Switching from Mackup to Stow Dotfiles Manager

For many years, I used mackup to manage my dotfiles. However, its opinionated and complicated system started feeling more burdensome than beneficial. Craving simplicity, I switched gears towards GNU Stow. This article chronicles my transition from Mackup to the minimalist environment of Stow, demonstrating how simplicity can streamline your workflow.

As someone who spends all of their time in the terminal. It is important for me to able to manage my dotfiles. Symbolic links are the easiest way to achieve this so it can commit and push changes to a single repository.

The Challenge with Mackup

Mackup is a popular dotfiles manager that allows users to synchronize application settings across multiple devices. It is a powerful tool that can back up and restore your dotfiles to cloud storage services like Dropbox and Google Drive. However, as I delved deeper into Mackup, I found its complexity and opinionated nature to be a hindrance.

At a high level, Mackup would copy the file in the application’s configuration directory to a backup directory. It would then create a symbolic link to the backup file in the application’s configuration directory. This process was repeated for each application, using a configuration file to determine which files to back up. This approach was effective but came with its own set of challenges. Especially when something went wrong, it was difficult to troubleshoot and fix.

Over the years, I saw many people complain about Mackup’s complexity which often caused confusion. I also saw community members suggest features and improvements to Mackup, which were never implemented. This led me to question the sustainability of using Mackup as my dotfiles manager. I even reached out the moderator of the Mackup repository to see if I could help maintain the project. However, I never received a response.

This left me wanting more from my dotfiles manager. There are many choices out there but I craved something simple, strait-forward, and easy to use. Which is when I discovered GNU Stow.

Introducing GNU Stow

GNU Stow is a symlink farm manager which takes dotfiles from my git repository and symlink them to the correct location. It is a simple and lightweight tool that allows me to manage my dotfiles with ease. This requires that I have my dotfiles in a specific directory structure, but this is a small price to pay for the simplicity that Stow provides. Plus after a decade of being used to dotfiles, the idea of starting from a repo and sending my dotfiles to the correct location was all I needed.

Stow works as one step for me. I can clone my dotfiles repo and run stow -t ~ and all my dotfiles will be symlinked to the correct location. This is a much simpler process than Mackup and has been a game changer for me.

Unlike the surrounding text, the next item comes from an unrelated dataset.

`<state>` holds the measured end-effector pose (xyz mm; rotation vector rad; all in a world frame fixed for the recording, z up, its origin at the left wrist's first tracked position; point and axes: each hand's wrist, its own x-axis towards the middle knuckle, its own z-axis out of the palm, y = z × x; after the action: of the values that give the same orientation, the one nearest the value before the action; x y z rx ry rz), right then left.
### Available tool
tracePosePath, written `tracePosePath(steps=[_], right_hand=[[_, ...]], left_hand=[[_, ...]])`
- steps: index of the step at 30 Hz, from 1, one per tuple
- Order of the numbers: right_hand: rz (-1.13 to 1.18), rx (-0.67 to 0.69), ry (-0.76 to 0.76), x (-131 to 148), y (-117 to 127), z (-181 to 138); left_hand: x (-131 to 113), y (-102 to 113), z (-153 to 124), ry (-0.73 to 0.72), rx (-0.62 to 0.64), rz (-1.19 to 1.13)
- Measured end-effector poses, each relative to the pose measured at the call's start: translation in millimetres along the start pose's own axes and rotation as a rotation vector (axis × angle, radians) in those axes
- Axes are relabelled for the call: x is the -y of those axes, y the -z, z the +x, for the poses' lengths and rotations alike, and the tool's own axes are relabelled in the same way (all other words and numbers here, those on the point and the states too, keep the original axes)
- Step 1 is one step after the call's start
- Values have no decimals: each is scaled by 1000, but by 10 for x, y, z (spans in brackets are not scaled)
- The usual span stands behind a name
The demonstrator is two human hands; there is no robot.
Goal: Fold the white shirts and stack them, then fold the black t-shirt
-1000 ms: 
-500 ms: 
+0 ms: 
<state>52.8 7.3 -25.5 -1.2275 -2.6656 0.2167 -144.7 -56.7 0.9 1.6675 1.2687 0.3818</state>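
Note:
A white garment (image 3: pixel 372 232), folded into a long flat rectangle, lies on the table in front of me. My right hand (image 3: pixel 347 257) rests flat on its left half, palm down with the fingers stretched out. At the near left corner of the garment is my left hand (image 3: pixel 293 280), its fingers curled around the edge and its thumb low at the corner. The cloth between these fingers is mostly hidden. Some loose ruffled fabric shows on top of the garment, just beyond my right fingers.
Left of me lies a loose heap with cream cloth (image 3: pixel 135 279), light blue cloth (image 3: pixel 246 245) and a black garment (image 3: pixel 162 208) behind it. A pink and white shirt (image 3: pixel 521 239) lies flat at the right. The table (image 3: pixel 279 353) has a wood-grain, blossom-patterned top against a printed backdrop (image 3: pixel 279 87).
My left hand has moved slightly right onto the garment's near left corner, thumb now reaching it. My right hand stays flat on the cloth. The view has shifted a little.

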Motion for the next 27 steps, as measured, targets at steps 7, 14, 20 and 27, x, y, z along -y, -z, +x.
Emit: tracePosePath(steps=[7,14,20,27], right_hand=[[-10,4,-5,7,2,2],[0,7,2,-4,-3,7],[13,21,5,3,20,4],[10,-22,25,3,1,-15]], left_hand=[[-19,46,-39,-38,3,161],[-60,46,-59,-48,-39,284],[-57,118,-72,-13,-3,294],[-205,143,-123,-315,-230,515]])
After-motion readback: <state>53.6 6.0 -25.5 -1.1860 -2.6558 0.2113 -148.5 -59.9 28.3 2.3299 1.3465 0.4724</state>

Stow is also unopinionated (unlike Mackup). I have control to symlink what I want and where to place them. This has been a huge benefit for me as I can now manage my dotfiles the way I want to and no longer have to work against the tool, or add boilerplate configuration logic to extend it to my needs (like I did with Mackup).

Moving Dotfiles from Mackup to Stow

Since I had already moved all my dotfiles to a git repository, the transition from Mackup to Stow was relatively straightforward. I followed these steps to migrate my dotfiles. Which only took a few minutes.

  1. Run mackup uninstall to remove all the symlinks created by Mackup
  2. Remove all the config files and directories in my home diretory
  3. Install stow (brew install stow)
  4. Run stow -t ~ in my dotfiles directory

That’s it! Because Mackup and Stow both use symlinks and store files in the same structure, the transition was seamless. I was able to maintain my existing dotfiles structure and continue managing them with Stow. The added bonus was that I could now manage my dotfiles with greater flexibility and control.


I spent many weeks researching, contemplating, and asking for advice for which tool to transition to. There are many interesting and powerful tools out there for managing dotfiles. I was unhappy with Mackup’s complexity and stale development, so I decided to switch to Stow. The transition was smooth, and I am now enjoying the simplicity and flexibility that Stow provides which has made my workflow more efficient.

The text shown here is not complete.